The Group's management reviewed the revaluation of agricultural land owned by the Group at the end of 2017 with grater conservatism and adjusted it. As a result, the positive result of the revaluation of agricultural land decreased from EUR 4.8 million, published in the unaudited financial statements for the 12 months period ended in 31 December 2017, to EUR 1.8 million in the audited financial statements for the year 2017. This adjustment did not have any significant impact on the Group's net profit for the year 2017.
Proposed draft decisions of the ordinary general meeting of shareholders
Draft decisions of the ordinary shareholders meeting which will take place on 30 April 2018:
1.1. Consolidated annual report of the Company for the year 2017 and report of the auditor:
Taken for the information.
1.2. Approval of consolidated annual financial statements of the Company for the year 2017.

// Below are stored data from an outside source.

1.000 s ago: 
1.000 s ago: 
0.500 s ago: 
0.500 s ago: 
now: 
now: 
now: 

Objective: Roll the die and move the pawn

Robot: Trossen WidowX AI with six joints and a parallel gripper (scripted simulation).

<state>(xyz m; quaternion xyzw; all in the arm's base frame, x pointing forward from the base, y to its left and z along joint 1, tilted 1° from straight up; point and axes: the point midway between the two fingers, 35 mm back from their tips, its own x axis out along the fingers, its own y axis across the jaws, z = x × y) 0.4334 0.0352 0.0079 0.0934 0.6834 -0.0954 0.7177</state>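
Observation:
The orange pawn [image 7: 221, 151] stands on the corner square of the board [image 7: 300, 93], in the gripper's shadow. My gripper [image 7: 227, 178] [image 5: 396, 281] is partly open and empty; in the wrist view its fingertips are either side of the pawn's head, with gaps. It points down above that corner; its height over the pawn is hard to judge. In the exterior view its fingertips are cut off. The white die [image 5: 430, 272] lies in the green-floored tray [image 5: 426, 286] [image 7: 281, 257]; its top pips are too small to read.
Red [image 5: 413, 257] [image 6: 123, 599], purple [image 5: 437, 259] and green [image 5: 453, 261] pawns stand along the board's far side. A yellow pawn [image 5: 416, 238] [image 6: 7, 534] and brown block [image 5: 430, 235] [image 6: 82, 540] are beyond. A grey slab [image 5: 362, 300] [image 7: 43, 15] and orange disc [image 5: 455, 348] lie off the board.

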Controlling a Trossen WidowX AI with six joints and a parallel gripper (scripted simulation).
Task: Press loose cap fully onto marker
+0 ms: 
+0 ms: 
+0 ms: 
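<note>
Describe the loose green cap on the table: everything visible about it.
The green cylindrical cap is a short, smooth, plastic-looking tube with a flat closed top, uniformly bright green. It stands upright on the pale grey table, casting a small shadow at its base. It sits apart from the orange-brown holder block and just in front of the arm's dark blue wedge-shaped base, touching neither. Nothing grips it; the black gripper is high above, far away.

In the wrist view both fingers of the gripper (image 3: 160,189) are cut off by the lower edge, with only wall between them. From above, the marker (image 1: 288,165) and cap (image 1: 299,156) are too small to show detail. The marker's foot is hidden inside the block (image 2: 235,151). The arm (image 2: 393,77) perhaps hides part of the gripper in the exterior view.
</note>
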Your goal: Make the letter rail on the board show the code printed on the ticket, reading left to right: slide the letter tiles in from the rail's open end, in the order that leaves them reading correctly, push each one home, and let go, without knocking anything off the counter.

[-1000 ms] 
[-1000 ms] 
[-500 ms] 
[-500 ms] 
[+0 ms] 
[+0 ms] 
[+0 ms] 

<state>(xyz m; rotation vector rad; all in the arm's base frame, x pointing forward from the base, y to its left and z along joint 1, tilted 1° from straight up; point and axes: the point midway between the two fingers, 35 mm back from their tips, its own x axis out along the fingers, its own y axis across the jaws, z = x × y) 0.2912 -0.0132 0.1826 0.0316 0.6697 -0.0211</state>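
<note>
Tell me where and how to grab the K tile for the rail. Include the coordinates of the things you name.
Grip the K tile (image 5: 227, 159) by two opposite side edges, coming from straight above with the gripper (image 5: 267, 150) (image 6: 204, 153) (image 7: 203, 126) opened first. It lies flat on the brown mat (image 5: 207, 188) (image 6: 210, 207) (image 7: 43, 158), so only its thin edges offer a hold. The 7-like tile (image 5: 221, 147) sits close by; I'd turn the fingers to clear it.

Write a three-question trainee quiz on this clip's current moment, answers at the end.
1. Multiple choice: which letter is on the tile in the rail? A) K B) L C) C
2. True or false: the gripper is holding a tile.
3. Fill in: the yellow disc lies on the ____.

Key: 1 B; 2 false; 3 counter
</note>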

To approve consolidated annual financial statements for the year 2017.
1.3. Approval of the profit (loss) appropriation of the Company for the year 2017.
To distribute the Company‘s profit in the total sum of EUR 8,122,234 available for appropriation, as follows:
No. Ratios Amount, Euros
1. Non-allocated profit (loss) of the previous year
at the end of the financial year as of 31 December 2017*: -13,267,059
2. Net profit (loss) for the financial year 21,389,293
3. Profit (loss) for the reporting financial year
not recognized in the profit and loss account: -
4. Transfers from reserves -
5. Shareholders' contribution against losses -
6. Portion of the reserve of tangible fixed assets -
7. Profit (loss) for allocation (1+2+3+4+5+6) 8,122,234
8. Allocation of profit to compulsory reserve 1,069,465
9. Allocation of profit to reserve for granting of shares 957,000
10. Allocation of profit to other reserves -
11. Allocation of profit to dividends -
12. Allocation of profit to tantiems -
13. Non-allocated profit (loss) at the end of the year 2017
carried forward to next financial year (8-9-10-11-12) 6,095,769
* The share premium of 7,152,034 euro was used to cover the losses by a decision of extraordinary general meeting of shareholders held on 6 November 2017.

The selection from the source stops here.